***** Entries supplied
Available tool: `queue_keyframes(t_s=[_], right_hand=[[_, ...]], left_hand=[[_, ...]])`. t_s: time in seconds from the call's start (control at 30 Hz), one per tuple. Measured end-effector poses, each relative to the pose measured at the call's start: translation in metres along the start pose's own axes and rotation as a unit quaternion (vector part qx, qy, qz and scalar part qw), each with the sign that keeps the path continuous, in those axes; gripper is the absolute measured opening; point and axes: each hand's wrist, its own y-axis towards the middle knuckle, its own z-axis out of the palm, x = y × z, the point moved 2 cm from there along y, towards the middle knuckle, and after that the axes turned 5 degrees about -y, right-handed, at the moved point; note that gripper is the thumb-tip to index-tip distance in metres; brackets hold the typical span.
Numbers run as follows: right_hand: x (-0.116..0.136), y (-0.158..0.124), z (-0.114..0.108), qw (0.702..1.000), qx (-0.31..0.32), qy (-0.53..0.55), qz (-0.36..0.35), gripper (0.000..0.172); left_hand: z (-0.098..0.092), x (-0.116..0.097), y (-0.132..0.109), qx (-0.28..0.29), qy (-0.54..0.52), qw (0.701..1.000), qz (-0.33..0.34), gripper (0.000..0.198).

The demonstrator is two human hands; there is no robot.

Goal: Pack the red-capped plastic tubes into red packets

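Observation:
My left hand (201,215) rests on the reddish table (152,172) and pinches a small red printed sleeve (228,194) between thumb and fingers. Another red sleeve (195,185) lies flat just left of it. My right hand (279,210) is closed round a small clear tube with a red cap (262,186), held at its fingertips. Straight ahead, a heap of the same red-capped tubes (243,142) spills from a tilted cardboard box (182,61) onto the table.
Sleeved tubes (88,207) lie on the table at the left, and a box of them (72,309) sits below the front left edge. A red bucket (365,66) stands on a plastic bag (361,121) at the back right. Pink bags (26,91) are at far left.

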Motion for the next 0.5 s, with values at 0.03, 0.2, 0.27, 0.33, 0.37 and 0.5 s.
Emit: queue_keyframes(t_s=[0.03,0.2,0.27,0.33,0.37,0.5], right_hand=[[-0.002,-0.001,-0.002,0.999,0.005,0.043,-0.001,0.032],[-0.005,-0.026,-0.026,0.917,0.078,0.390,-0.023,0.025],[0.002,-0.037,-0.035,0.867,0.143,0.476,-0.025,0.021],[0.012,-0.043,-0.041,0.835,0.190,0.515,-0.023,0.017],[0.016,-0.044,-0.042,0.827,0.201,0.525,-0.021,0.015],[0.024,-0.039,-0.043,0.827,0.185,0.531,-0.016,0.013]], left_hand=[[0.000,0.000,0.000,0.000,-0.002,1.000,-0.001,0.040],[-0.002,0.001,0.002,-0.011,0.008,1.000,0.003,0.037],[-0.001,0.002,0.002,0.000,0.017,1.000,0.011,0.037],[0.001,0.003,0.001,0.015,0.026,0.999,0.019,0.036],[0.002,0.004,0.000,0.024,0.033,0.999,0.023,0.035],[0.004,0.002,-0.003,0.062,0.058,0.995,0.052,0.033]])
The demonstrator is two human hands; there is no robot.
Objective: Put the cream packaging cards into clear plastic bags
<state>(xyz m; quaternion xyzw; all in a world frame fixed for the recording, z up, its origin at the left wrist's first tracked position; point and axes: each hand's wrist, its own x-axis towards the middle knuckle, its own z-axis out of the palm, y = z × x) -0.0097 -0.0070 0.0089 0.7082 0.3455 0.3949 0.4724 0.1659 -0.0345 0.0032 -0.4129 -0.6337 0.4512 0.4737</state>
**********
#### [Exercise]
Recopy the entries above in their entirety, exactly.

#### [Response]
Available tool: `queue_keyframes(t_s=[_], right_hand=[[_, ...]], left_hand=[[_, ...]])`. t_s: time in seconds from the call's start (control at 30 Hz), one per tuple. Measured end-effector poses, each relative to the pose measured at the call's start: translation in metres along the start pose's own axes and rotation as a unit quaternion (vector part qx, qy, qz and scalar part qw), each with the sign that keeps the path continuous, in those axes; gripper is the absolute measured opening; point and axes: each hand's wrist, its own y-axis towards the middle knuckle, its own z-axis out of the palm, x = y × z, the point moved 2 cm from there along y, towards the middle knuckle, and after that the axes turned 5 degrees about -y, right-handed, at the moved point; note that gripper is the thumb-tip to index-tip distance in metres; brackets hold the typical span.
Numbers run as follows: right_hand: x (-0.116..0.136), y (-0.158..0.124), z (-0.114..0.108), qw (0.702..1.000), qx (-0.31..0.32), qy (-0.53..0.55), qz (-0.36..0.35), gripper (0.000..0.172); left_hand: z (-0.098..0.092), x (-0.116..0.097), y (-0.132..0.109), qx (-0.28..0.29), qy (-0.54..0.52), qw (0.701..1.000), qz (-0.33..0.34), gripper (0.000..0.198).

The demonstrator is two human hands; there is no robot.

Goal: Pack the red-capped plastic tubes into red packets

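Observation:
My left hand (201,215) rests on the reddish table (152,172) and pinches a small red printed sleeve (228,194) between thumb and fingers. Another red sleeve (195,185) lies flat just left of it. My right hand (279,210) is closed round a small clear tube with a red cap (262,186), held at its fingertips. Straight ahead, a heap of the same red-capped tubes (243,142) spills from a tilted cardboard box (182,61) onto the table.
Sleeved tubes (88,207) lie on the table at the left, and a box of them (72,309) sits below the front left edge. A red bucket (365,66) stands on a plastic bag (361,121) at the back right. Pink bags (26,91) are at far left.
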
Motion for the next 0.5 s, with values at 0.03, 0.2, 0.27, 0.33, 0.37 and 0.5 s.
Emit: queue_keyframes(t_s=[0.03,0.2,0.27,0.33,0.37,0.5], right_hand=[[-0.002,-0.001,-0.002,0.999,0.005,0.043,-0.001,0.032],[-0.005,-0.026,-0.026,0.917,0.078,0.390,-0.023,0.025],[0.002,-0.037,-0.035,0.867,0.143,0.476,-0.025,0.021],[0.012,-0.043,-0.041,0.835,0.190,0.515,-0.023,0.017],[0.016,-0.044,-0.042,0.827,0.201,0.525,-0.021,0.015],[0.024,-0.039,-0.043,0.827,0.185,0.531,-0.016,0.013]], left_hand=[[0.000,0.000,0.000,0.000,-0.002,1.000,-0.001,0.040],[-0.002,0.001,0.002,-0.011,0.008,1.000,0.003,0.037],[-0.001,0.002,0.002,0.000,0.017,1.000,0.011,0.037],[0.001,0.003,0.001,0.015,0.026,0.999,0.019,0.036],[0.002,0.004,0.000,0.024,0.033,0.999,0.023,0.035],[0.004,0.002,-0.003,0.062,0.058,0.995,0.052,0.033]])
The demonstrator is two human hands; there is no robot.
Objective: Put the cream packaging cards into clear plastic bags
<state>(xyz m; quaternion xyzw; all in a world frame fixed for the recording, z up, its origin at the left wrist's first tracked position; point and axes: each hand's wrist, its own x-axis towards the middle knuckle, its own z-axis out of the palm, y = z × x) -0.0097 -0.0070 0.0089 0.7082 0.3455 0.3949 0.4724 0.1659 -0.0345 0.0032 -0.4129 -0.6337 0.4512 0.4737</state>

This exercise requires no further work.